Innovation thrives in an open and democratized environment and enables forward-looking organizations to scale innovation at speed and bring that value to a much larger base. 

The idea is to unlock collective potential across multiple companies in a pre-competitive phase. As an example, Goyal points to the Universal Chiplet Interconnect Express (UCIe), an industry consortium made up of Intel, Advanced Semiconductor Engineering (ASE), AMD, Arm, Google Cloud, Meta, Microsoft, Qualcomm, Samsung and Taiwan Semiconductor Manufacturing Company. 

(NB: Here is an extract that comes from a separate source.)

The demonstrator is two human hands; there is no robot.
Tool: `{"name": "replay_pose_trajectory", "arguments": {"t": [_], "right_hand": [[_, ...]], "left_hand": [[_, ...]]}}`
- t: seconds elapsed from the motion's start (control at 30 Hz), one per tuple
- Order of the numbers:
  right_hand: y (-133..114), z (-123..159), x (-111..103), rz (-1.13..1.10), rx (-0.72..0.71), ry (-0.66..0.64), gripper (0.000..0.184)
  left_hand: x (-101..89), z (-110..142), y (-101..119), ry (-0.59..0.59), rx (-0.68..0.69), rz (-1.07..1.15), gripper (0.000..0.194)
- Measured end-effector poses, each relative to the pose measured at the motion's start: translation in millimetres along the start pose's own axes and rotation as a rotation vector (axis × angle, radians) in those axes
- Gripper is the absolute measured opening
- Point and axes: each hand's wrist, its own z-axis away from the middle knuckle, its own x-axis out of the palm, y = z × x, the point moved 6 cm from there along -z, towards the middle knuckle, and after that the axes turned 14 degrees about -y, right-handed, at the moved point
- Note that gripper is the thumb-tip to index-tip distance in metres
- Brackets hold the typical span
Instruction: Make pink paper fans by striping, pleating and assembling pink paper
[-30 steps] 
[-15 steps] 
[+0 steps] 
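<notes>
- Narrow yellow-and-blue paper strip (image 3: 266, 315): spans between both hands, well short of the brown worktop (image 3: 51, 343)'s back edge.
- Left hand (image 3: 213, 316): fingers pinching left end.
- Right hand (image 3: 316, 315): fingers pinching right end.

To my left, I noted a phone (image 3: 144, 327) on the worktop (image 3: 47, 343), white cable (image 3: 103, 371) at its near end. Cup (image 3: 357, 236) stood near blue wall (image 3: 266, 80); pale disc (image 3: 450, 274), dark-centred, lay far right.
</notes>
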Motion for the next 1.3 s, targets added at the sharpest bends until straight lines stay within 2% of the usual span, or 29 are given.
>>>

This consortium innovates collectively on top of a standard, which allows them to differentiate their own solutions while contributing back to the standard and promoting it over time. In addition to the innovation benefit of an open ecosystem, partnerships can help reduce the challenge of cost in the semiconductor industry.  

The cost of developing advanced technology is increasing, along with R&D. In 2022, the US semiconductor industry investment in R&D totaled $58.8 billion and annual R&D expenditure as a percent of sales has exceeded 15% over the past 20 years, according to SIA. 

As a result, it’s become exceedingly difficult for one company to make waves in the semiconductor space without embracing a partner and industry ecosystem mindset. 

Shaping a future of responsible innovation 

Just as the semiconductor shaped the internet boom with the birth of the microprocessor and personal computer, these same, albeit more advanced, silicon chips will define a future in the cloud and at the edge. They will bring value to almost every touchpoint in a person’s life, from cars to computers and medical devices. 

In this digital era that’s reliant on super-fast connectivity, high performance compute will become critical. Consumers and organizations will expect the power of cloud on handheld devices, enabling innovation and collaboration on the go.  

The immense possibilities of AI also rely on advanced semiconductor chips. But beyond meeting demand, chip manufacturers and those building large language models (LLMs) need to consider the responsible use of the technology. 

“In shaping a silicon-led future, we must make sure that we continue to innovate in a responsible and resilient manner to ensure the trust of our customers,” says Goyal.